4 thoughts on “Jilly: TMI

  1. This isn’t about what I learned this week, but an add-in to what you’re talking about. There’s an important balance to parsing out needed info/backstory. You can’t throw it all out at the beginning, but waiting too long is also a bad strategy. I referenced an new author I’d read in a recent post (https://eightladieswriting.com/2018/04/19/michille-caples-favorite-characters-3/) who has the absolute worst black operatives on the planet. In addition to completely inept cover operators, she also save a big reveal for very nearly the end of the story. I killed your brother. I killed your sister. When that isn’t the case at all and by then, the reader knows this but you spend the entire story with The Big Misunderstanding. Argh.

    Done venting. Good luck parsing out your info.

    • I’m pretty sure I’ve read your black ops book. I had the exact same problems, recognized it immediately when I read your post last month. Yep, I hate the Big Mis, and really hate withheld information.

      Wandering happily on to the black ops tangent, did anyone else see this fabulous story starter snippet in the news recently? http://www.bbc.co.uk/news/stories-43702764 A real holiday resort, in Sudan, set up and run for almost 4 years in the 1980s by Mossad as a front for a covert operation. Tourists got windsurfing and diving lessons from undercover Mossad operatives. The place was so successful it got fantastic reviews and even turned a profit. Whoo! When I read this article, I SO wished I wrote romantic suspense 🙂

  2. Jilly, I know just what you mean about a potentially good story that starts things off with lightening fast information overload. I’ve read a few books lately where I felt I should be taking notes so I could keep track of everything. That does not, for me, make for enjoyable reading.

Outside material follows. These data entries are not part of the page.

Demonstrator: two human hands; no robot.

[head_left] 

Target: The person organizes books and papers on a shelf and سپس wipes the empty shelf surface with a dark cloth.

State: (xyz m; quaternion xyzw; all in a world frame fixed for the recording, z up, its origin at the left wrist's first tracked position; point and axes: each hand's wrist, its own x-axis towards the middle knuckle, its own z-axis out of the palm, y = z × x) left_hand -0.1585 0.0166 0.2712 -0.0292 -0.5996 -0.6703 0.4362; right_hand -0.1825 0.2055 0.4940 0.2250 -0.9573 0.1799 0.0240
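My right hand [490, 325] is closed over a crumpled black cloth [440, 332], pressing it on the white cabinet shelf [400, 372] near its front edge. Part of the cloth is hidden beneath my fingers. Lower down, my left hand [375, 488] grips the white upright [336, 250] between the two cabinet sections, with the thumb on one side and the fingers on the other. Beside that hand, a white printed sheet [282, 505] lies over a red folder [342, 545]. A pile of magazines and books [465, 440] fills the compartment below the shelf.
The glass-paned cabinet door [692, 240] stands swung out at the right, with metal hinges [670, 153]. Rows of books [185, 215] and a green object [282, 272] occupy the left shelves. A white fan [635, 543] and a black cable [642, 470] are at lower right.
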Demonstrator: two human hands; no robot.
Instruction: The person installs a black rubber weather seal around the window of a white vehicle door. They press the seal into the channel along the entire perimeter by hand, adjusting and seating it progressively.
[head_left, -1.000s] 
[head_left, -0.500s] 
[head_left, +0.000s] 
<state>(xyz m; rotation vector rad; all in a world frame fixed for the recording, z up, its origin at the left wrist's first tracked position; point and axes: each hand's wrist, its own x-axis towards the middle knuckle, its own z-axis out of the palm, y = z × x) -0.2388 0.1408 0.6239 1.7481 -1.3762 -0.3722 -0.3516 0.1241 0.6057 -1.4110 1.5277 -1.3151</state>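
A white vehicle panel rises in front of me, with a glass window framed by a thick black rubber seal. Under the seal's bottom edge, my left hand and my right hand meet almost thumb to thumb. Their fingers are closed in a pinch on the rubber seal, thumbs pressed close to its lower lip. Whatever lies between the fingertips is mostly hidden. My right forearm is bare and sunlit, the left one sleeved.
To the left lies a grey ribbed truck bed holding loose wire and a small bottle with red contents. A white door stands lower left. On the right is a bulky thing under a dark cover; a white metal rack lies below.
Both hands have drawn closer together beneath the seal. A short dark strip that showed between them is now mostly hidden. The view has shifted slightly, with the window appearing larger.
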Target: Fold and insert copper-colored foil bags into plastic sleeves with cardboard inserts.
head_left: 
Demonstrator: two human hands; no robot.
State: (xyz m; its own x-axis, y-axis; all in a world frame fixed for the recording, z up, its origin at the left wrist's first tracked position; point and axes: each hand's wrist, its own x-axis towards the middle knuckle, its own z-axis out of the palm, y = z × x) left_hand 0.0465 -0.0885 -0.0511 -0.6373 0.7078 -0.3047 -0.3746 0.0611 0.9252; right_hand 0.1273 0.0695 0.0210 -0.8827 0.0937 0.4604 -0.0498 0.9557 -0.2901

    In some cases authors are clearly trying to set up their stories/ characters for a series, but I think many do themselves and their readers a disservice by front-loading so much information so fast. I’m more a fan of the “only include the minimum information that you need to get the story going” method, where all those other details are woven throughout the story. I have seen a lot of writing blogs and post advocating the fast / info- heavy start, so I guess it’s a mater of preference.

    Regarding the news story you mentioned above – what a great story premis that would be. I love the fact that the place got great reviews and turned a profit.

  3. LOL, the last book I read is STILL Ivanhoe, and yes, I’ve been complaining about the front-loading to anyone who will listen. Sir Walter Scott loaded the first several pages with history and culture lessons. AND, if one was dumb enough to read the introduction first, the one by Scott was just FULL of excuses and arguing with critics that we (the modern readers) never get to see. Entertaining, yes, but so put-down-able.

    Two things save it: 1) maybe in the time before Google, he needed to give readers that info, and 2) once people on the page started speaking (LITERALLY! the second after that dialog quote showed up in my consciousness), the book became interesting.

    It’s a constant struggle for me, too. You can’t really google my universe because I’m making it up. But too much exposition is so damn boring. I guess the only thing past it is constant practice with beta readers who call me on my exposition.